TASK DETAILS
Print out the data below in full, exactly as written.

DATASET EXTRACT
>>>>

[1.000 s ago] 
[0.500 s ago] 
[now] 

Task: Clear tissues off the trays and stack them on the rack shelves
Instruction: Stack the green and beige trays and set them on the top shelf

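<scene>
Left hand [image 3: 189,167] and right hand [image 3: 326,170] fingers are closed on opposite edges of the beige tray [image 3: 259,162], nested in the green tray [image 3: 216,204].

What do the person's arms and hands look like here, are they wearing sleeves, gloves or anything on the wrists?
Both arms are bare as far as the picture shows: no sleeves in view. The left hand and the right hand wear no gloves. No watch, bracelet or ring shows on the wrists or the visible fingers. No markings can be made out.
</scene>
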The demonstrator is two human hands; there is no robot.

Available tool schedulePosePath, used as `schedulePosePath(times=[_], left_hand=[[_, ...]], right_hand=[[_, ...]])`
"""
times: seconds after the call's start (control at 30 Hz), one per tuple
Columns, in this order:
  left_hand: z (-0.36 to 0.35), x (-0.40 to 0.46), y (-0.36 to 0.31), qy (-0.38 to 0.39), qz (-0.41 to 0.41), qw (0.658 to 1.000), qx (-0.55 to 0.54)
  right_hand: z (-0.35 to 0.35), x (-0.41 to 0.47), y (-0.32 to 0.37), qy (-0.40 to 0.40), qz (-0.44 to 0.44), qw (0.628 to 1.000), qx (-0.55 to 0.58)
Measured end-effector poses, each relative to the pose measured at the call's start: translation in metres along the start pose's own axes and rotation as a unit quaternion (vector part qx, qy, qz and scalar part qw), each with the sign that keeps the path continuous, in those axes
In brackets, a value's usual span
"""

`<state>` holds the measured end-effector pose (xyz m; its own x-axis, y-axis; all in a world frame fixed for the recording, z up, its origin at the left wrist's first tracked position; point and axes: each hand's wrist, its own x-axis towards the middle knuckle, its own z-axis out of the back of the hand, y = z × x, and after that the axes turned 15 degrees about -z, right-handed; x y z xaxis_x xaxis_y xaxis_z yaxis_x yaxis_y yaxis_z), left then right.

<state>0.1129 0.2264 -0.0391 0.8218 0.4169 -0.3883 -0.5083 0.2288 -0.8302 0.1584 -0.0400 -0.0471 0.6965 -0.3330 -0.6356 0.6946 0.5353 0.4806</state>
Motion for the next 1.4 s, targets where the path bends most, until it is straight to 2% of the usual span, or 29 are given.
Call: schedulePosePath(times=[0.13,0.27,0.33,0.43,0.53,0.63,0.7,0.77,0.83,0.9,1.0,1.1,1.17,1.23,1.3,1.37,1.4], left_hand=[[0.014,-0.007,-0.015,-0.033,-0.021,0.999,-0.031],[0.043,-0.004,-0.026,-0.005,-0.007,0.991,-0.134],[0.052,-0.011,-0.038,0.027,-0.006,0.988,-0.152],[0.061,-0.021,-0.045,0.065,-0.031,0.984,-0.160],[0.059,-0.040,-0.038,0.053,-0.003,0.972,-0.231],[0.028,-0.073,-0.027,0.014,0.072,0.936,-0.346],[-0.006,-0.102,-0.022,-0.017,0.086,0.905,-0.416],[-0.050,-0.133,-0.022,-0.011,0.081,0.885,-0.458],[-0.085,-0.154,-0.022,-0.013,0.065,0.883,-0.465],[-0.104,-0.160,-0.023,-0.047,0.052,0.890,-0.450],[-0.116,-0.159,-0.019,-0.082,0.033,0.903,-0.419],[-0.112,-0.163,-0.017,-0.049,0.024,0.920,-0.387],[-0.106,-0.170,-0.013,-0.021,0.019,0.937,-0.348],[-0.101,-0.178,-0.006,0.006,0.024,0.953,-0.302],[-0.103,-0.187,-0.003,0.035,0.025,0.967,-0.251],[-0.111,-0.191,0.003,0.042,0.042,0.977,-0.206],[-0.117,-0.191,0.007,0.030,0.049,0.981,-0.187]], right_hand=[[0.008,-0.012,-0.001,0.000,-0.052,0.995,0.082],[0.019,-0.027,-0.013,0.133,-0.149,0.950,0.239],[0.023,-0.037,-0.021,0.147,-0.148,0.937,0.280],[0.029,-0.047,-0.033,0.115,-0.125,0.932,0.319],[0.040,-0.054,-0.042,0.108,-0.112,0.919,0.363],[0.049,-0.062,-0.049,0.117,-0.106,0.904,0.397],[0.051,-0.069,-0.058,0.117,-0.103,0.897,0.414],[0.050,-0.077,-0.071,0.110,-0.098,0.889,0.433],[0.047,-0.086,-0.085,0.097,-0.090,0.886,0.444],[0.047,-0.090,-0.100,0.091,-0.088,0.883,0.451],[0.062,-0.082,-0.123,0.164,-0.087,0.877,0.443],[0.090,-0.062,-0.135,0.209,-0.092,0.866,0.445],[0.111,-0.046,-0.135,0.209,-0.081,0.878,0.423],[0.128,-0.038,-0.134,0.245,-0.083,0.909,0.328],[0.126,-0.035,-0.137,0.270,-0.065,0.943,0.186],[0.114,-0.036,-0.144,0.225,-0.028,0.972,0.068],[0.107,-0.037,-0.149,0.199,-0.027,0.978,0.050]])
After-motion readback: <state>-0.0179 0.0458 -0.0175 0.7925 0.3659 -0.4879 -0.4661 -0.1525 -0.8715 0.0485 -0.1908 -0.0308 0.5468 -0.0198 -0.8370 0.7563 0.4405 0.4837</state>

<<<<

RESPONSE FOR THIS EXERCISE
[1.000 s ago] 
[0.500 s ago] 
[now] 

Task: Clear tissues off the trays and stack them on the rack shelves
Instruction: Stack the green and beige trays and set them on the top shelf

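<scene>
Left hand [image 3: 189,167] and right hand [image 3: 326,170] fingers are closed on opposite edges of the beige tray [image 3: 259,162], nested in the green tray [image 3: 216,204].

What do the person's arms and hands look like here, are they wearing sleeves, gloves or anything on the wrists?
Both arms are bare as far as the picture shows: no sleeves in view. The left hand and the right hand wear no gloves. No watch, bracelet or ring shows on the wrists or the visible fingers. No markings can be made out.
</scene>
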The demonstrator is two human hands; there is no robot.

Available tool schedulePosePath, used as `schedulePosePath(times=[_], left_hand=[[_, ...]], right_hand=[[_, ...]])`
"""
times: seconds after the call's start (control at 30 Hz), one per tuple
Columns, in this order:
  left_hand: z (-0.36 to 0.35), x (-0.40 to 0.46), y (-0.36 to 0.31), qy (-0.38 to 0.39), qz (-0.41 to 0.41), qw (0.658 to 1.000), qx (-0.55 to 0.54)
  right_hand: z (-0.35 to 0.35), x (-0.41 to 0.47), y (-0.32 to 0.37), qy (-0.40 to 0.40), qz (-0.44 to 0.44), qw (0.628 to 1.000), qx (-0.55 to 0.58)
Measured end-effector poses, each relative to the pose measured at the call's start: translation in metres along the start pose's own axes and rotation as a unit quaternion (vector part qx, qy, qz and scalar part qw), each with the sign that keeps the path continuous, in those axes
In brackets, a value's usual span
"""

`<state>` holds the measured end-effector pose (xyz m; its own x-axis, y-axis; all in a world frame fixed for the recording, z up, its origin at the left wrist's first tracked position; point and axes: each hand's wrist, its own x-axis towards the middle knuckle, its own z-axis out of the back of the hand, y = z × x, and after that the axes turned 15 degrees about -z, right-handed; x y z xaxis_x xaxis_y xaxis_z yaxis_x yaxis_y yaxis_z), left then right.

<state>0.1129 0.2264 -0.0391 0.8218 0.4169 -0.3883 -0.5083 0.2288 -0.8302 0.1584 -0.0400 -0.0471 0.6965 -0.3330 -0.6356 0.6946 0.5353 0.4806</state>
Motion for the next 1.4 s, targets where the path bends most, until it is straight to 2% of the usual span, or 29 are given.
Call: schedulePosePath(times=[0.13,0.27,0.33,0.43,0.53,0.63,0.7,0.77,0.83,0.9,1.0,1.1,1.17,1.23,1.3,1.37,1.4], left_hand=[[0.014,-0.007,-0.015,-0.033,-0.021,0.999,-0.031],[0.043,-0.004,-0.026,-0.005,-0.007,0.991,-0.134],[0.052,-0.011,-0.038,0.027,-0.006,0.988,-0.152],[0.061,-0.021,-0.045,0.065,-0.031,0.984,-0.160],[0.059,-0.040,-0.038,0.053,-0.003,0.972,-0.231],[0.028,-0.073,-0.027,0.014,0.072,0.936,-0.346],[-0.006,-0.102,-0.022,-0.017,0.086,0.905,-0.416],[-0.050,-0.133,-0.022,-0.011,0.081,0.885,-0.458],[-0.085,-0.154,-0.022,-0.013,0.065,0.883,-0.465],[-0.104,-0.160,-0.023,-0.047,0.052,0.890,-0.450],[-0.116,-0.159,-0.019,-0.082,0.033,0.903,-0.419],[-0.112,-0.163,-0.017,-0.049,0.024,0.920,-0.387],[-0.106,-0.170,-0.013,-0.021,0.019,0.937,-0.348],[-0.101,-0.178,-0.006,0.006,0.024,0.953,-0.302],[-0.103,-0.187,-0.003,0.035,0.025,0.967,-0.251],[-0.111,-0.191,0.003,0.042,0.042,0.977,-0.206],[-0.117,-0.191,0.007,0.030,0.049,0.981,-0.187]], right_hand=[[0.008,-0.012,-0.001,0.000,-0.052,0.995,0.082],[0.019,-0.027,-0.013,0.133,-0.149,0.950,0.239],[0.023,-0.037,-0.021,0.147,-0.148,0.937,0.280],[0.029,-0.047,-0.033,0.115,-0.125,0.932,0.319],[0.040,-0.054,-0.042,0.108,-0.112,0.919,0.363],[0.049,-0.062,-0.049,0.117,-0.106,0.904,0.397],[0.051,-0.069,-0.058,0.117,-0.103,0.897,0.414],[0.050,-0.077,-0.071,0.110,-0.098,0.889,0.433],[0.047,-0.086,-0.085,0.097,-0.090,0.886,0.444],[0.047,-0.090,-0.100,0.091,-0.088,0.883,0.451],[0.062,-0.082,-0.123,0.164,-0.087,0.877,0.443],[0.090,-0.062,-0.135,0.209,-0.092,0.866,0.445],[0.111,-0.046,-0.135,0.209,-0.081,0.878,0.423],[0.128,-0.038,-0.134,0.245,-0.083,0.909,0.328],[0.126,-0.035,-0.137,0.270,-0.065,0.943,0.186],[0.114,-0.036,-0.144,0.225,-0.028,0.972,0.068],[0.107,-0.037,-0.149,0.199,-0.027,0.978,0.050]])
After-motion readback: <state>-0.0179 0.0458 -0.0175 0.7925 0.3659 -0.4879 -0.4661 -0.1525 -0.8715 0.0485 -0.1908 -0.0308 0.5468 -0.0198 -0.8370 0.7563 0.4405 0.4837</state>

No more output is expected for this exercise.